Something that can be convenient sometimes, is the ability to extract the attribute values of an instance of our class into a dictionary (where the keys are the attribute names), or even into a tuple (ordered in some specific way).

Dataclasses have that built-in as well.

In [77]:
from dataclasses import asdict, astuple

In [78]:
c1 = CircleD()

In [79]:
asdict(c1)

{'x': 0, 'y': 0, 'radius': 1}

In [80]:
astuple(c1)

(0, 0, 1)

If we wanted something similar in our custom class, we would have to write that code ourselves.

Let's do it.

In [81]:
@total_ordering
class Circle:
    def __init__(self, x: int = 0, y: int = 0, radius: int = 1):
        self._x = x
        self._y = y
        self._radius = radius

    @property
    def x(self):
        return self._x
    
    @property
    def y(self):
        return self._y
    
    @property
    def radius(self):
        return self._radius
    
    def __repr__(self):
        return f"{self.__class__.__qualname__}(x={self.x}, y={self.y}, radius={self.radius})"
    
    def __eq__(self, other):
        if self.__class__ == other.__class__:
            return (self.x, self.y, self.radius) == (other.x, other.y, other.radius)
        return NotImplemented
    
    def __hash__(self):
        return hash((self.x, self.y, self.radius))
    
    def __lt__(self, other):
        if self.__class__ == other.__class__:
            return (self.x, self.y, self.radius) < (other.x, other.y, other.radius)
        return NotImplemented
    
    def asdict(self):
        return {
            'x': self.x,
            'y': self.y,
            'radius': self.radius
        }
    
    def astuple(self):
        return self.x, self.y, self.radius

Now this works, but is rather simplistic, and means that if we ever add/remove attributes rom the class we also need to update the `asdict` and `astuple` methods - not the end of the world, but can easily lead to bugs.

In [82]:
c1 = Circle()
c1.asdict()

{'x': 0, 'y': 0, 'radius': 1}

In [83]:
c1.astuple()

(0, 0, 1)

We could certainly start writing more complicated code to be more generic, but we'll have to deal with introspection, decide what attributes to include, etc - not simple!

#### Fields Introspection

Speaking of introspection, dataclasses come through on that front too!

In [84]:
from dataclasses import fields

In [85]:
c1 = CircleD()

In [86]:
for field in fields(c1):
    print(field, end='\n---------------------\n')

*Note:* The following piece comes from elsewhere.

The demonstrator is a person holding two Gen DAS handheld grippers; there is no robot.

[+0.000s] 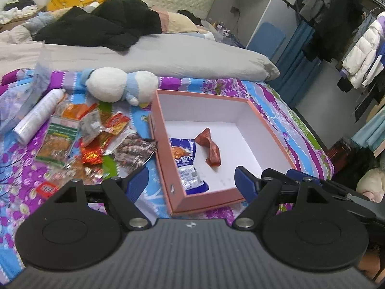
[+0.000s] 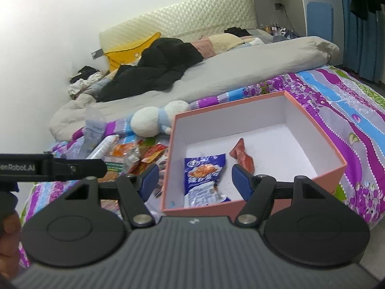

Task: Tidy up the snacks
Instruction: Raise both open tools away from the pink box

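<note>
A pink box (image 1: pixel 166 149) with a white inside sits on the flowered bedspread. In it lie a blue snack packet (image 1: pixel 186 161) and a red wrapped snack (image 1: pixel 210 149). A pile of loose snack packets (image 1: pixel 91 139) lies left of the box. My left gripper (image 1: pixel 192 183) is open and empty, hovering over the box's near left corner. In the right wrist view the box (image 2: pixel 334 168), blue packet (image 2: pixel 204 178) and red snack (image 2: pixel 243 156) show again. My right gripper (image 2: pixel 195 180) is open and empty above the box's near edge.
A white plush toy (image 1: pixel 120 86) lies behind the pile, a white spray can (image 1: pixel 38 115) to its left. A small red packet (image 1: pixel 47 189) lies near the left gripper. A grey duvet (image 1: pixel 144 55) and black clothes (image 1: pixel 101 26) cover the bed behind. Hanging clothes (image 1: pixel 356 45) stand on the right.
</note>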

Field(name='x',type=<class 'int'>,default=0,default_factory=<dataclasses._MISSING_TYPE object at 0x105941050>,init=True,repr=True,hash=None,compare=True,metadata=mappingproxy({}),kw_only=False,_field_type=_FIELD)
---------------------
Field(name='y',type=<class 'int'>,default=0,default_factory=<dataclasses._MISSING_TYPE object at 0x105941050>,init=True,repr=True,hash=None,compare=True,metadata=mappingproxy({}),kw_only=False,_field_type=_FIELD)
---------------------
Field(name='radius',type=<class 'int'>,default=1,default_factory=<dataclasses._MISSING_TYPE object at 0x105941050>,init=True,repr=True,hash=None,compare=True,metadata=mappingproxy({}),kw_only=False,_field_type=_FIELD)
---------------------


##### Comparing Dataclass to Custom Class Code So Far

Here's our data class:

In [87]:
@dataclass(frozen=True, order=True)
class CircleD:
    x: int = 0
    y: int = 0
    radius: int = 1

And our custom class:

In [88]:
@total_ordering
class Circle:
    def __init__(self, x: int = 0, y: int = 0, radius: int = 1):
        self._x = x
        self._y = y
        self._radius = radius

    @property
    def x(self):
        return self._x
    
    @property
    def y(self):
        return self._y
    
    @property
    def radius(self):
        return self._radius
    
    def __repr__(self):
        return f"{self.__class__.__qualname__}(x={self.x}, y={self.y}, radius={self.radius})"
    
    def __eq__(self, other):
        if self.__class__ == other.__class__:
            return (self.x, self.y, self.radius) == (other.x, other.y, other.radius)
        return NotImplemented
    
    def __hash__(self):
        return hash((self.x, self.y, self.radius))
    
    def __lt__(self, other):
        if self.__class__ == other.__class__:
            return (self.x, self.y, self.radius) < (other.x, other.y, other.radius)
        return NotImplemented
    
    def asdict(self):
        return {
            'x': self.x,
            'y': self.y,
            'radius': self.radius
        }
    
    def astuple(self):
        return self.x, self.y, self.radius

So, for very little effort we get quite a lot of functionality out of dataclasses. And what we have looked at so far will probably cover 80% of anything you'd ever need out of dataclasses (yes, I made that number up!).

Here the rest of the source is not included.